TRY IT:
When the data below is printed, every line must match exactly and the images must be absent.

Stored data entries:
• • • • • • •

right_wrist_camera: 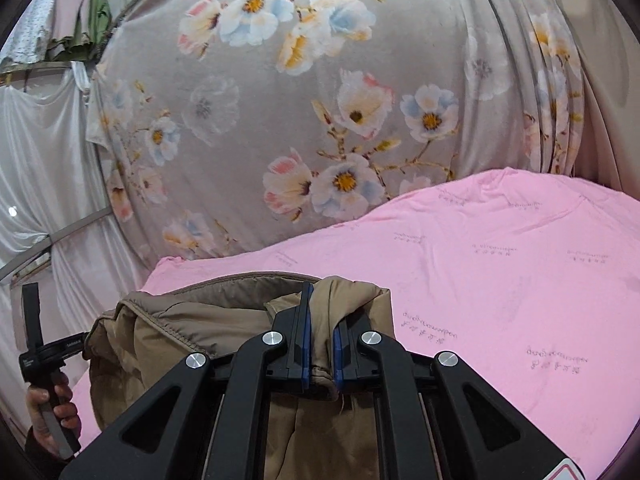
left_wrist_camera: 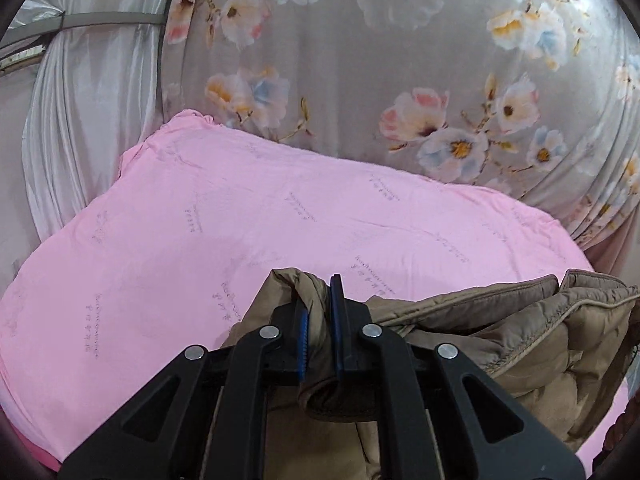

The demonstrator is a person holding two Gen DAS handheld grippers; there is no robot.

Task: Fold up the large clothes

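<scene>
A tan padded jacket (left_wrist_camera: 500,340) is held up over a pink sheet (left_wrist_camera: 160,240). My left gripper (left_wrist_camera: 320,312) is shut on a bunched edge of the jacket. The rest of it hangs off to the right in the left wrist view. My right gripper (right_wrist_camera: 322,320) is shut on another edge of the same jacket (right_wrist_camera: 180,340), which stretches to the left in the right wrist view. The person's hand on the left gripper handle (right_wrist_camera: 40,360) shows at the far left of that view.
The pink sheet (right_wrist_camera: 500,280) covers a wide flat surface under both grippers. A grey floral curtain (left_wrist_camera: 380,60) hangs behind it; it also shows in the right wrist view (right_wrist_camera: 300,100). White drapes (left_wrist_camera: 88,100) hang at the left.
</scene>
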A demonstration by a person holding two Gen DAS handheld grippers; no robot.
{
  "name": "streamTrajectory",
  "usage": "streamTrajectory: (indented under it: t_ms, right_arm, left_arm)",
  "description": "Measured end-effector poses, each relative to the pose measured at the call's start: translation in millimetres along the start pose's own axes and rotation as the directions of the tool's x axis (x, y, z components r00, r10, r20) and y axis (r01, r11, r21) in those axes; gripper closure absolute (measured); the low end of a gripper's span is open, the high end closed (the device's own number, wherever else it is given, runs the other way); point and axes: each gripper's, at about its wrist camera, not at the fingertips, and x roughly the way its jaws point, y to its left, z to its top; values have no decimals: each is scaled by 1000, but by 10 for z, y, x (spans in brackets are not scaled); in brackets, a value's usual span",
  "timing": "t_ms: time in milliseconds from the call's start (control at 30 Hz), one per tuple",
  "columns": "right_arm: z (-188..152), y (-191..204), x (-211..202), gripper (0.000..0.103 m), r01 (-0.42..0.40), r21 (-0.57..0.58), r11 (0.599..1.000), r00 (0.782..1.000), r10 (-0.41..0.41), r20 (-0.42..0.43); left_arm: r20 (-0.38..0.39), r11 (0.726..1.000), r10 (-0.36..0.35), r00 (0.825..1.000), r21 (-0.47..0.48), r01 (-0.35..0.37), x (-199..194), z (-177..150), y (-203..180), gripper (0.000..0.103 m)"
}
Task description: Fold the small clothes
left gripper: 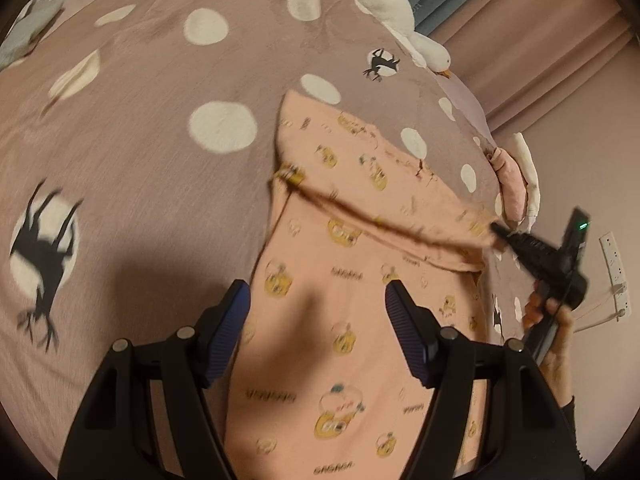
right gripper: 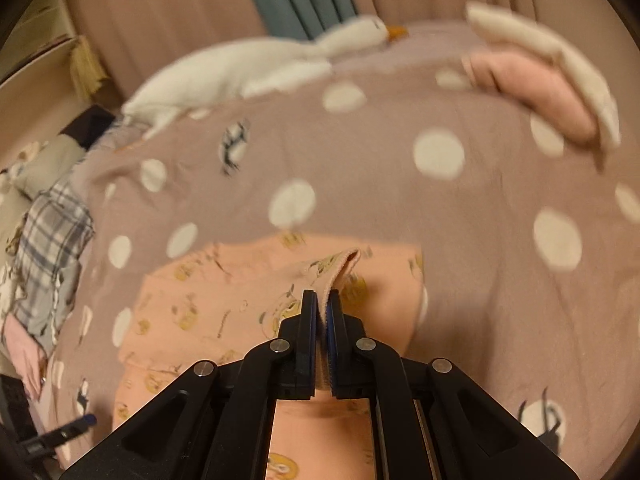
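Nearest in the left wrist view, the left gripper [left gripper: 316, 304] hangs with its 2 blue-padded fingers spread wide, nothing between them, above the peach printed garment [left gripper: 340, 320]. The garment lies on the mauve polka-dot bedspread [left gripper: 140, 120]; its near end runs off the bottom of the frame, so its full shape cannot be made out.

Across its middle, a lifted fold of cloth stretches toward the right gripper [left gripper: 498, 230], whose tips are blurred there. The right wrist view settles it: the right gripper [right gripper: 322, 300] is pressed together on a hem of the garment [right gripper: 224, 300], a strip of pink cloth showing between the pads.

Farther off, a folded pink and cream bundle [right gripper: 552, 92] sits near the bed's edge, smeared by motion. A white plush goose [right gripper: 248, 72] lies along the far side, in front of curtains [right gripper: 160, 12]. A plaid cloth [right gripper: 52, 240] at the left is partly cut off.
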Motion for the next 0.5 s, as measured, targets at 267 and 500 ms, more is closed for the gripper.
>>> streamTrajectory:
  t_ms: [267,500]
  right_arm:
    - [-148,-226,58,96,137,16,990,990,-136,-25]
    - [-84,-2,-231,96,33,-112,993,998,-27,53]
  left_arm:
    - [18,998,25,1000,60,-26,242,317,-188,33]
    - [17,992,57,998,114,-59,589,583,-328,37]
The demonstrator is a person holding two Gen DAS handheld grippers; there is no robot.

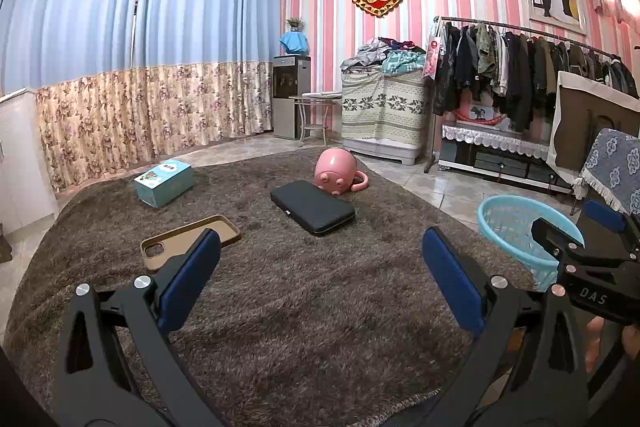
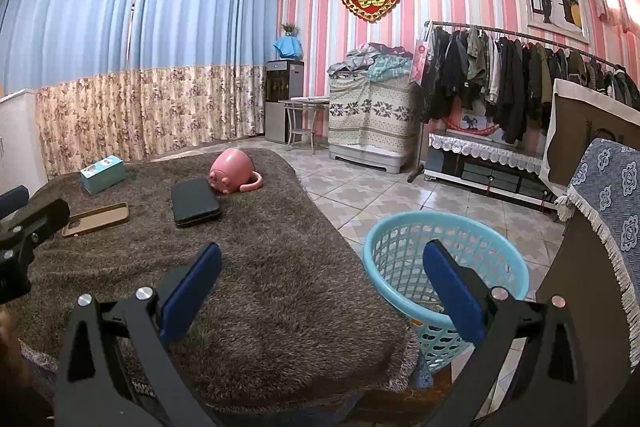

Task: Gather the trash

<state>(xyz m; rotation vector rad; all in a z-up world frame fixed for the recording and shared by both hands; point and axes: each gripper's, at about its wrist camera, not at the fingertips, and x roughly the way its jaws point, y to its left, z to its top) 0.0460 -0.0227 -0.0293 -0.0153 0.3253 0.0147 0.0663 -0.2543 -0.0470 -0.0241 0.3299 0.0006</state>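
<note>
A brown shaggy cover (image 1: 300, 287) tops the table. On it lie a brown phone case (image 1: 188, 241), a black zip case (image 1: 312, 207), a teal box (image 1: 164, 182) and a tipped pink mug (image 1: 335, 174). They also show in the right wrist view: phone case (image 2: 98, 219), black case (image 2: 195, 207), box (image 2: 102, 173), mug (image 2: 234, 171). My left gripper (image 1: 320, 267) is open and empty above the cover, short of the black case. My right gripper (image 2: 320, 279) is open and empty over the table's right edge, beside the light blue basket (image 2: 400, 227).
The basket (image 1: 504, 227) stands on the tiled floor right of the table. A clothes rack (image 2: 520, 79), a low cabinet (image 2: 480, 163), a covered chest (image 2: 372, 115) and a water dispenser (image 2: 282, 99) line the far wall. A chair with a blue cloth (image 2: 608, 211) is at the right.
</note>
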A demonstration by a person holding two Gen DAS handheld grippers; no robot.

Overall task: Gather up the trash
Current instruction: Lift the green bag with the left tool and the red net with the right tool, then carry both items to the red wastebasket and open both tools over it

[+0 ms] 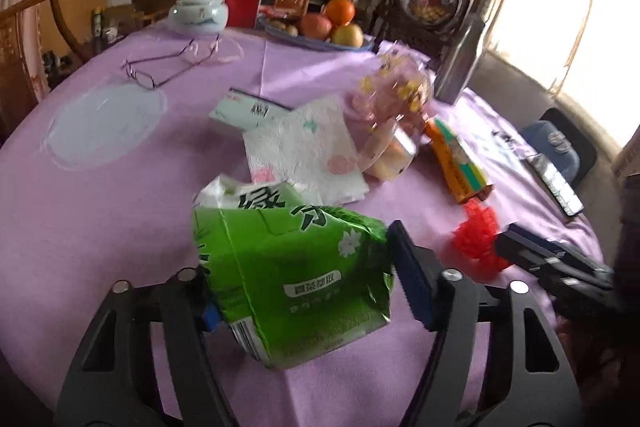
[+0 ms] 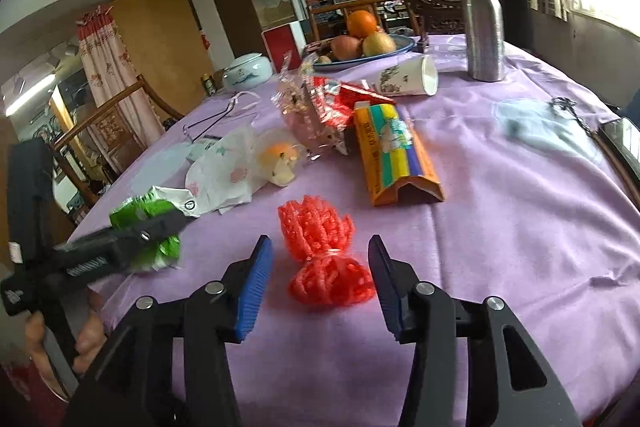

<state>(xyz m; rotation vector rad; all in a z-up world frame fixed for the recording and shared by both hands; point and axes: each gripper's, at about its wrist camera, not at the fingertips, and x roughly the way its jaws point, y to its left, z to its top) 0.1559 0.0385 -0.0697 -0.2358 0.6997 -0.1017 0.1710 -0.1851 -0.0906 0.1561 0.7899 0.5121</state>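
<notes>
My left gripper (image 1: 308, 279) is wide around a crumpled green tissue pack (image 1: 296, 267) lying near the front of the purple tablecloth (image 1: 120, 227); the pack sits between the jaws, its left side against the left pad, the right pad just at its edge. My right gripper (image 2: 320, 287) is open with a red foam fruit net (image 2: 324, 259) lying between its fingertips, not clamped. The left gripper and green pack also show in the right wrist view (image 2: 156, 231). Other trash lies beyond: a patterned napkin (image 1: 304, 151), an orange-and-yellow carton (image 2: 394, 155), clear candy wrapping (image 1: 396, 99).
A fruit plate (image 2: 400, 49), a steel bottle (image 2: 482, 23), a tipped paper cup (image 2: 408, 77), a red packet (image 2: 340, 99), glasses (image 1: 168, 67), a ceramic jar (image 1: 198, 15), a remote (image 1: 556, 183) and a small box (image 1: 244, 111) are on the table. Wooden chairs stand around it.
</notes>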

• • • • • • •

SOLUTION BELOW:
right_wrist_camera: 
left_wrist_camera: 

The demonstrator is a person holding two Gen DAS handheld grippers; there is no robot.

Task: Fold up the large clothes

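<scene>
A tan padded jacket (left_wrist_camera: 500,340) is held up over a pink sheet (left_wrist_camera: 160,240). My left gripper (left_wrist_camera: 320,312) is shut on a bunched edge of the jacket. The rest of it hangs off to the right in the left wrist view. My right gripper (right_wrist_camera: 322,320) is shut on another edge of the same jacket (right_wrist_camera: 180,340), which stretches to the left in the right wrist view. The person's hand on the left gripper handle (right_wrist_camera: 40,360) shows at the far left of that view.
The pink sheet (right_wrist_camera: 500,280) covers a wide flat surface under both grippers. A grey floral curtain (left_wrist_camera: 380,60) hangs behind it; it also shows in the right wrist view (right_wrist_camera: 300,100). White drapes (left_wrist_camera: 88,100) hang at the left.
</scene>
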A demonstration by a person holding two Gen DAS handheld grippers; no robot.
{
  "name": "streamTrajectory",
  "usage": "streamTrajectory: (indented under it: t_ms, right_arm, left_arm)",
  "description": "Measured end-effector poses, each relative to the pose measured at the call's start: translation in millimetres along the start pose's own axes and rotation as the directions of the tool's x axis (x, y, z components r00, r10, r20) and y axis (r01, r11, r21) in those axes; gripper closure absolute (measured); the low end of a gripper's span is open, the high end closed (the device's own number, wherever else it is given, runs the other way); point and axes: each gripper's, at about its wrist camera, not at the fingertips, and x roughly the way its jaws point, y to its left, z to its top; values have no decimals: each is scaled by 1000, but by 10 for z, y, x (spans in brackets are not scaled); in brackets, a value's usual span",
  "timing": "t_ms: time in milliseconds from the call's start (control at 30 Hz), one per tuple",
  "columns": "right_arm: z (-188..152), y (-191..204), x (-211..202), gripper (0.000..0.103 m), r01 (-0.42..0.40), r21 (-0.57..0.58), r11 (0.599..1.000), r00 (0.782..1.000), r10 (-0.41..0.41), r20 (-0.42..0.43); left_arm: r20 (-0.38..0.39), r11 (0.726..1.000), r10 (-0.36..0.35), r00 (0.825..1.000), r21 (-0.47..0.48), r01 (-0.35..0.37), x (-199..194), z (-177..150), y (-203..180), gripper (0.000..0.103 m)"
}
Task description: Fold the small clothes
left gripper: 
right gripper: 
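Nearest in the left wrist view, the left gripper [left gripper: 316, 304] hangs with its 2 blue-padded fingers spread wide, nothing between them, above the peach printed garment [left gripper: 340, 320]. The garment lies on the mauve polka-dot bedspread [left gripper: 140, 120]; its near end runs off the bottom of the frame, so its full shape cannot be made out.

Across its middle, a lifted fold of cloth stretches toward the right gripper [left gripper: 498, 230], whose tips are blurred there. The right wrist view settles it: the right gripper [right gripper: 322, 300] is pressed together on a hem of the garment [right gripper: 224, 300], a strip of pink cloth showing between the pads.

Farther off, a folded pink and cream bundle [right gripper: 552, 92] sits near the bed's edge, smeared by motion. A white plush goose [right gripper: 248, 72] lies along the far side, in front of curtains [right gripper: 160, 12]. A plaid cloth [right gripper: 52, 240] at the left is partly cut off.
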Motion for the next 0.5 s, as measured, targets at 267 and 500 ms, more is closed for the gripper.
>>> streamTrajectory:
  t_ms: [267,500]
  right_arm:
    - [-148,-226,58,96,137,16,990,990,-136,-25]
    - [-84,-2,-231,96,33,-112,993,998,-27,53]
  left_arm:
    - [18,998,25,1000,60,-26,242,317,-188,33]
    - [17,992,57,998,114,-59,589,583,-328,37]
The demonstrator is a person holding two Gen DAS handheld grippers; there is no robot.


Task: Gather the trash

<state>(xyz m; rotation vector rad; all in a z-up world frame fixed for the recording and shared by both hands; point and axes: each gripper's, at about its wrist camera, not at the fingertips, and x roughly the way its jaws point, y to its left, z to its top) 0.0460 -0.0227 -0.0293 -0.0153 0.3253 0.0147 0.0663 -0.2543 -0.0470 -0.0241 0.3299 0.0006</state>
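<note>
A brown shaggy cover (image 1: 300, 287) tops the table. On it lie a brown phone case (image 1: 188, 241), a black zip case (image 1: 312, 207), a teal box (image 1: 164, 182) and a tipped pink mug (image 1: 335, 174). They also show in the right wrist view: phone case (image 2: 98, 219), black case (image 2: 195, 207), box (image 2: 102, 173), mug (image 2: 234, 171). My left gripper (image 1: 320, 267) is open and empty above the cover, short of the black case. My right gripper (image 2: 320, 279) is open and empty over the table's right edge, beside the light blue basket (image 2: 400, 227).
The basket (image 1: 504, 227) stands on the tiled floor right of the table. A clothes rack (image 2: 520, 79), a low cabinet (image 2: 480, 163), a covered chest (image 2: 372, 115) and a water dispenser (image 2: 282, 99) line the far wall. A chair with a blue cloth (image 2: 608, 211) is at the right.
</note>
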A demonstration by a person holding two Gen DAS handheld grippers; no robot.

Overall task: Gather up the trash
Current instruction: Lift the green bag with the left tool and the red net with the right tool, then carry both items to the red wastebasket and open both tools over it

[+0 ms] 
[+0 ms] 

<state>(xyz m; rotation vector rad; all in a z-up world frame fixed for the recording and shared by both hands; point and axes: each gripper's, at about its wrist camera, not at the fingertips, and x roughly the way its jaws point, y to its left, z to its top) 0.1559 0.0385 -0.0697 -0.2358 0.6997 -0.1017 0.1710 -0.1851 -0.0906 0.1561 0.7899 0.5121</state>
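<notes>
My left gripper (image 1: 308, 279) is wide around a crumpled green tissue pack (image 1: 296, 267) lying near the front of the purple tablecloth (image 1: 120, 227); the pack sits between the jaws, its left side against the left pad, the right pad just at its edge. My right gripper (image 2: 320, 287) is open with a red foam fruit net (image 2: 324, 259) lying between its fingertips, not clamped. The left gripper and green pack also show in the right wrist view (image 2: 156, 231). Other trash lies beyond: a patterned napkin (image 1: 304, 151), an orange-and-yellow carton (image 2: 394, 155), clear candy wrapping (image 1: 396, 99).
A fruit plate (image 2: 400, 49), a steel bottle (image 2: 482, 23), a tipped paper cup (image 2: 408, 77), a red packet (image 2: 340, 99), glasses (image 1: 168, 67), a ceramic jar (image 1: 198, 15), a remote (image 1: 556, 183) and a small box (image 1: 244, 111) are on the table. Wooden chairs stand around it.
</notes>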

This exercise has now been finished.